> **PROBLEM TO SOLVE**
Work through the data and report how many lines include the string "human", giving the number alone.

--- DATA RECORDS Enclosed Below ---

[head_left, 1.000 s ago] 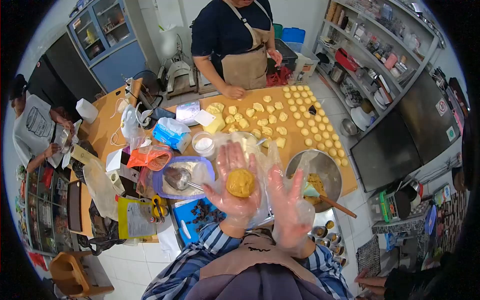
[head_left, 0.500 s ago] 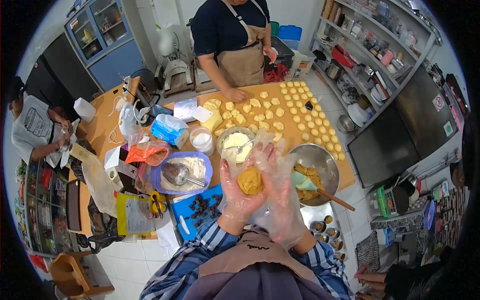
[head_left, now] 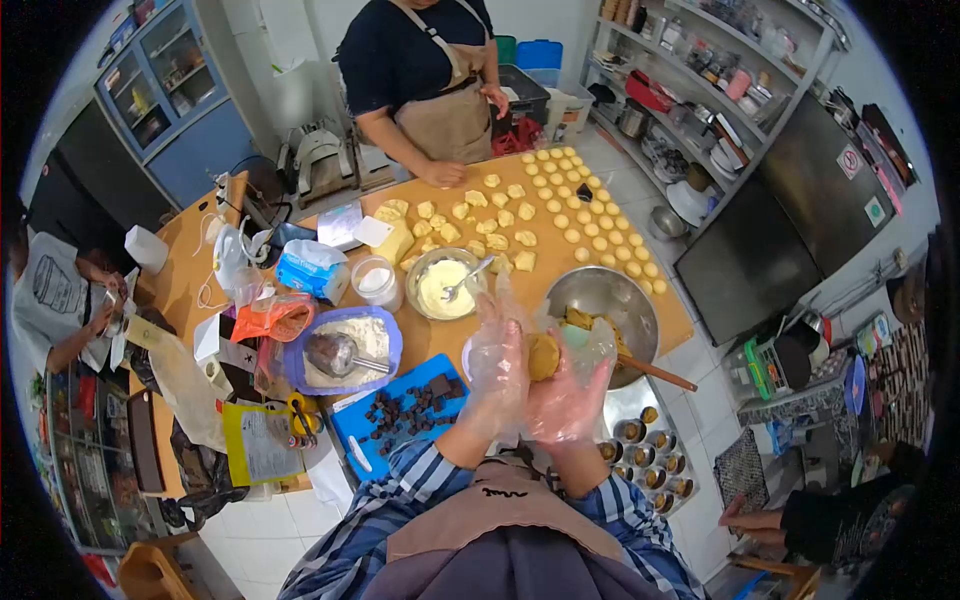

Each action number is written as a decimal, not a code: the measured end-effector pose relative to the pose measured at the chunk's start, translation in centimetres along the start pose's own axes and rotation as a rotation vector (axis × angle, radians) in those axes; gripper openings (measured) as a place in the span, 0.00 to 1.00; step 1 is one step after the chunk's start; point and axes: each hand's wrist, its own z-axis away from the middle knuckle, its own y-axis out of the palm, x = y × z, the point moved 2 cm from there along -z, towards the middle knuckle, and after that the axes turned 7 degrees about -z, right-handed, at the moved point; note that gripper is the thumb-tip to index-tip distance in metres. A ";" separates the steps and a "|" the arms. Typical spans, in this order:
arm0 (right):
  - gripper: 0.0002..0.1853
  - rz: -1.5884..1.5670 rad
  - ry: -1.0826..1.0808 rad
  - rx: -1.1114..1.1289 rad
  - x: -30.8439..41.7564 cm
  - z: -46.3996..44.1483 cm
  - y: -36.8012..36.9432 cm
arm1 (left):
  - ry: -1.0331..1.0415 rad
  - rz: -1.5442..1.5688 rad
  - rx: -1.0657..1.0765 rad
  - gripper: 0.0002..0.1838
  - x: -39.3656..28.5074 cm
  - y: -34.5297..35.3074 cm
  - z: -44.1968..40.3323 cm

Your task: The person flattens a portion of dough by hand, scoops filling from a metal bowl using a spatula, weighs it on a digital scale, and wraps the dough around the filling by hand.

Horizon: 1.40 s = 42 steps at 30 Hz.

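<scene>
Cupping a ball, half-open right hand partly hides steel bowl, left hand open

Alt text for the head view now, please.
A yellow-brown ball sits between the clear-gloved left hand and right hand, at a table. Beyond: rows of small dough balls and an aproned person; a metal bowl to the right.
</scene>
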 end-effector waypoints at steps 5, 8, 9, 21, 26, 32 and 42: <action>0.46 -0.046 0.074 0.131 2.1 1.0 -2.2 | -0.091 0.329 0.156 0.31 -2.3 -2.4 1.5; 0.47 0.035 0.087 0.076 1.9 1.9 -1.9 | 0.211 -0.325 0.263 0.37 -4.6 -4.3 2.1; 0.48 0.071 0.092 0.051 1.8 2.2 -1.8 | 0.273 -0.383 0.289 0.38 -4.7 -4.2 2.3; 0.53 0.275 0.298 0.016 2.8 5.5 -1.1 | 0.405 -0.036 0.523 0.40 -3.0 -3.1 3.0; 0.53 0.321 0.303 -0.035 3.5 7.3 -3.8 | 0.261 0.165 0.707 0.42 -1.7 -2.0 4.1; 0.40 0.270 0.258 -0.223 5.1 11.7 -10.6 | -0.230 0.864 0.426 0.44 4.2 -3.2 3.0; 0.16 0.463 -0.430 -0.816 16.3 13.2 -26.7 | -0.384 0.966 0.190 0.48 10.6 -7.4 1.6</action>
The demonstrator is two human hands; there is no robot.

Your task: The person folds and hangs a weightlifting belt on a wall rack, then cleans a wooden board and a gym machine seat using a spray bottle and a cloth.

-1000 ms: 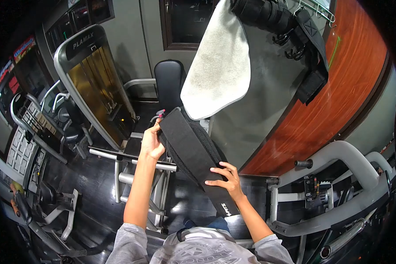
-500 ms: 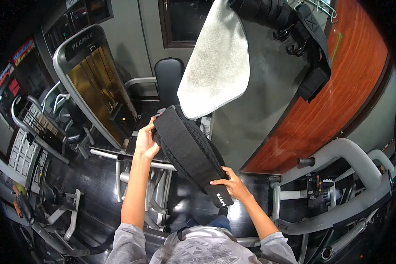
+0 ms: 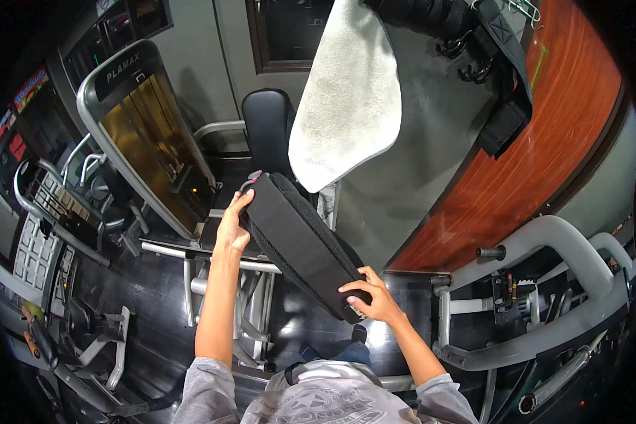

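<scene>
A black weightlifting belt is stretched diagonally between my hands, folded so that several layers lie together. My left hand grips its upper left end, thumb on the front and fingers mostly hidden behind. At the lower right end, my right hand is closed around the belt, partly covering white lettering near its tip. Just above the belt hangs a pale grey towel, its lower point close to the belt's upper edge.
More black straps and belts hang from hooks at the upper right, beside a red wood panel. A weight-stack machine stands left, near a black padded seat back. A grey-framed machine is at right.
The belt's lettered end, which stuck out past my right hand, is now folded in against the belt under my right fingers. My left hand keeps its hold on the upper end.
</scene>
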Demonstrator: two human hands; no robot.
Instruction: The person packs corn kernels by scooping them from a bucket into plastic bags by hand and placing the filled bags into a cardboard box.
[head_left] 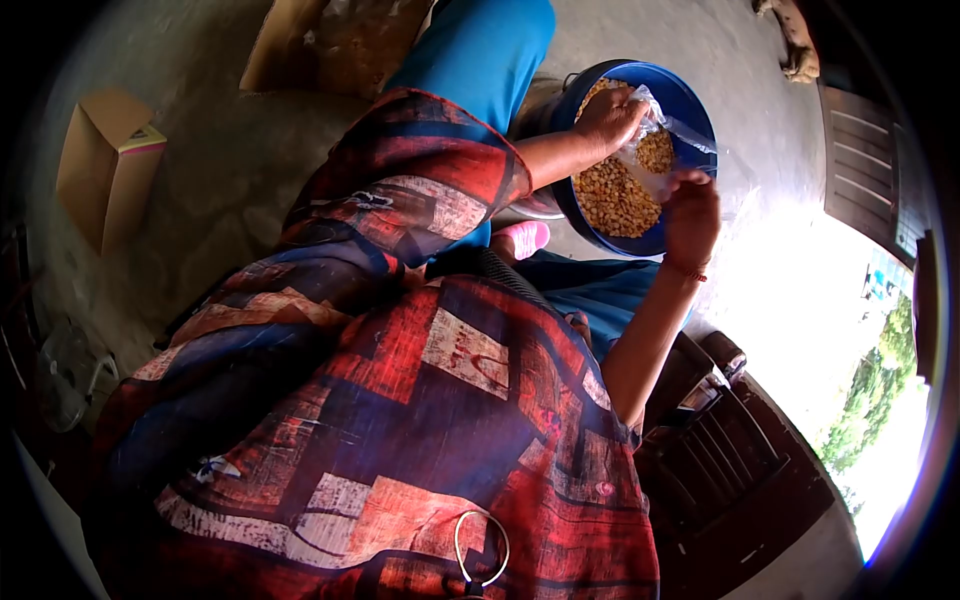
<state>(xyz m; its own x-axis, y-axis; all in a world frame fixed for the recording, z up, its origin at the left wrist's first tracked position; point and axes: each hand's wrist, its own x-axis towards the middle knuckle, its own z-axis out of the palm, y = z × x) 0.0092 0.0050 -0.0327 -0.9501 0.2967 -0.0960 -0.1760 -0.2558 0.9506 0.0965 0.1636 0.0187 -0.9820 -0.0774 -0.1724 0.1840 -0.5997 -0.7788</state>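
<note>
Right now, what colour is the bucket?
The bucket is blue, best seen in the head view.

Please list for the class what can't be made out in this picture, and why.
All in the head view:
Blue bucket: its bottom is hidden by the yellow grains.
Right hand: fingertips are blurred, so their hold on the clear plastic bag is unclear.
Animal's leg: the rest is cut off by the top edge.
Greenery: details are washed out by glare.
</note>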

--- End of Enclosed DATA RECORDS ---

> **YOUR SOLUTION**
2